◆ **EXERCISE**
Exact copies of the lines below, from the one with "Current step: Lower" up to and including the one with "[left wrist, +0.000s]", are what this calls for; leave out pictures.

◆ **DATASET EXTRACT**
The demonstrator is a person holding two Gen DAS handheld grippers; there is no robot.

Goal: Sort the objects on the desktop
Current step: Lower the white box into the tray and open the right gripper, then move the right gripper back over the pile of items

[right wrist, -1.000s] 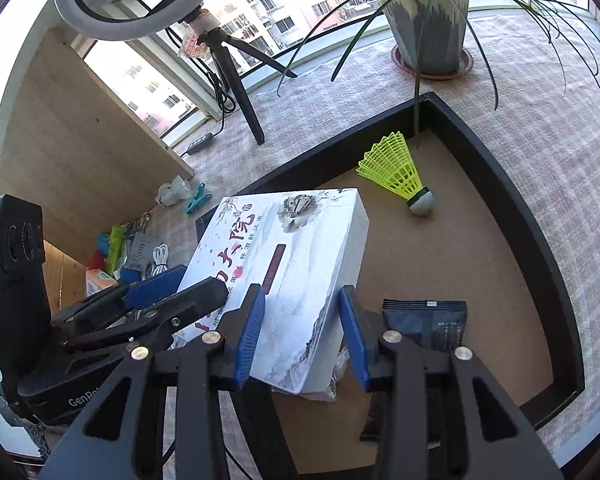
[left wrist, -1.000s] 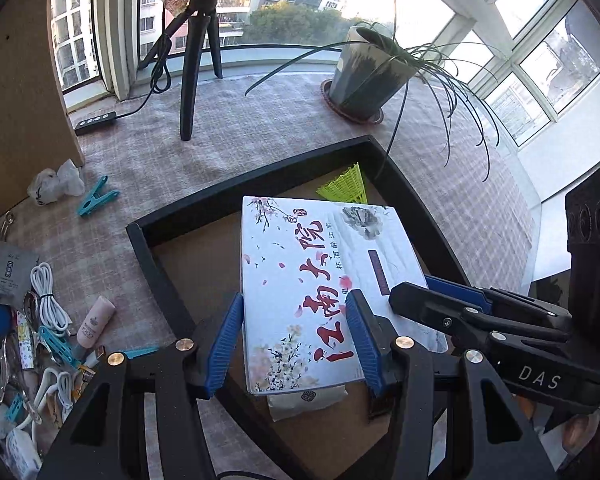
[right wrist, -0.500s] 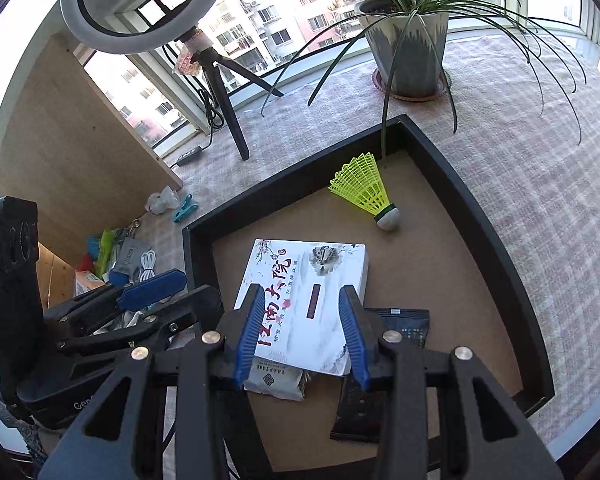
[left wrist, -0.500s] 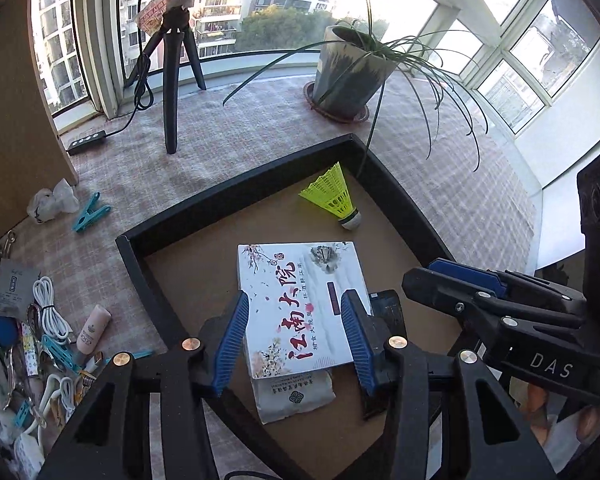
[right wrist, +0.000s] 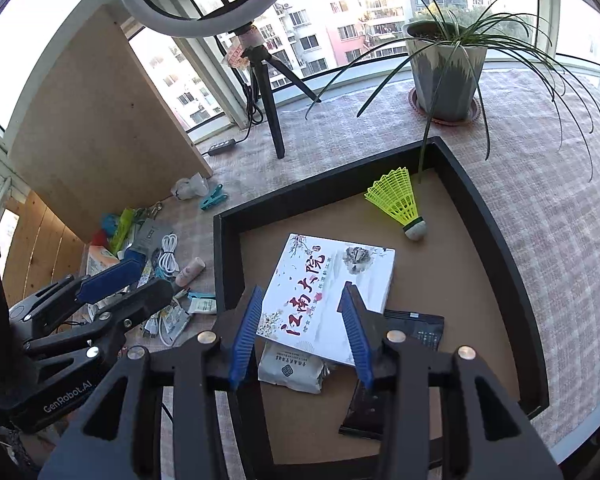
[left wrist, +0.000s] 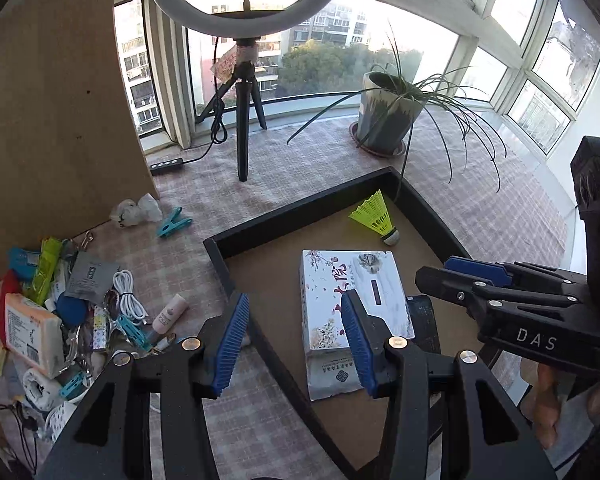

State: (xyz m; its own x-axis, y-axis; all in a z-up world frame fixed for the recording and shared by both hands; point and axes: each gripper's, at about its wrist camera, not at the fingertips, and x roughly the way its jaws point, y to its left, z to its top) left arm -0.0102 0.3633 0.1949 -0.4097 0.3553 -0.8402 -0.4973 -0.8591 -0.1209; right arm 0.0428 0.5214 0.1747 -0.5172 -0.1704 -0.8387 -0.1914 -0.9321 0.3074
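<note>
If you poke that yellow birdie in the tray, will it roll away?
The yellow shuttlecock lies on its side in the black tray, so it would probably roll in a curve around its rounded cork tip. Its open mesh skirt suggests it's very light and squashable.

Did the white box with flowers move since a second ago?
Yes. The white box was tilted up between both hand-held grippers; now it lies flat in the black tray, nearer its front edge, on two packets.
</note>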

◆ **ANSWER SECTION**
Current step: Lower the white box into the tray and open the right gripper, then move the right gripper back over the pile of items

[right wrist, -1.000s] 
[left wrist, -1.000s] 
[right wrist, -0.500s] 
[left wrist, -0.500s] 
[right wrist, +0.000s] 
[left wrist, +0.000s] 

This brings the exercise to completion.